It was a pleasant afternoon in Naples, Florida.

The gentle breeze and mild temperature reminded me of why people always assume you’re on vacation if you’re here in late February.

Actually I had just finished attending Haggai Institute’s annual meeting in nearby Bonita Springs. I had risen at 4:00 AM this Monday to make three trips to the local airport with some of our guests and staff.

Now that was completed and Frank, my former colleague at Prison Fellowship, had picked me up and we headed for Naples. I would attend a one-day ministry conference on the persecution of Christians around the world scheduled the next day.

But first, it was visiting with some of my old friends at PF over dinner that evening.

I was a little tired but felt great.

We would meet in the hotel lobby at 5:30.

In my room, I had just lifted my suitcase onto the bed.

The sharp pain shot through my stomach. I assumed it was heartburn and took some medicine. While it eased, in a few minutes it returned. It was spreading to my chest and left shoulder.

I took more medicine but this was relentless and intensifying.

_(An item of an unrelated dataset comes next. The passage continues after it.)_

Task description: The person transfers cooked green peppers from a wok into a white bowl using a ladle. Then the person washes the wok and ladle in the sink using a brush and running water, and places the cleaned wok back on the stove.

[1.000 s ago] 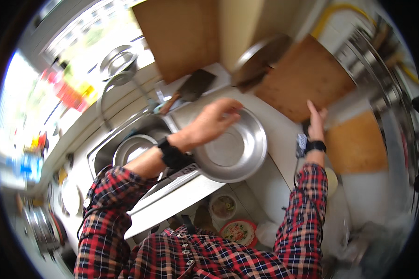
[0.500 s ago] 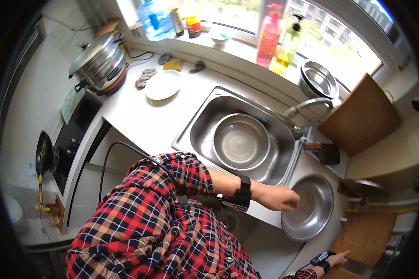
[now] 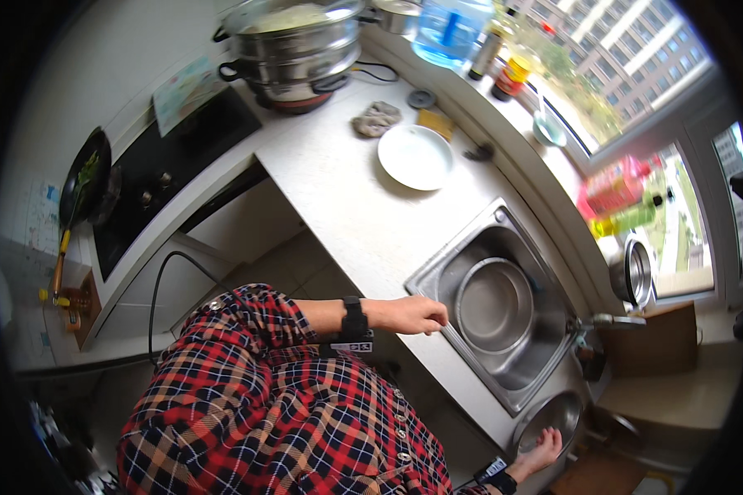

It might not be heartburn.

I made it the lobby on time but I had a growing sense that there would be no dinner – not for me.

“Jack, are you OK? You don’t look so well.” I told Dick that I was having very bad pain in my stomach. He found an Urgent Care on his phone and Tommie volunteered to drive me there.

“Thank you, Lord, for these friends.”

After an EKG cleared me of a heart attack, I found myself strapped to an ambulance gurney headed for the emergency room.

This wasn’t on my itinerary for the evening. It was on God’s.

Every short breath was followed by a violent stab just beneath my sternum. I hoped I’d pass out.

The emergency room nurse was unable to attach an EKG because I was drenched in sweat.

Finally I got something for the pain but not until a CAT scan revealed either a hole in my small intestine or a perforated ulcer. The doctor told me he hoped it was the ulcer. Both were potentially life -threatening and emergency surgery was required.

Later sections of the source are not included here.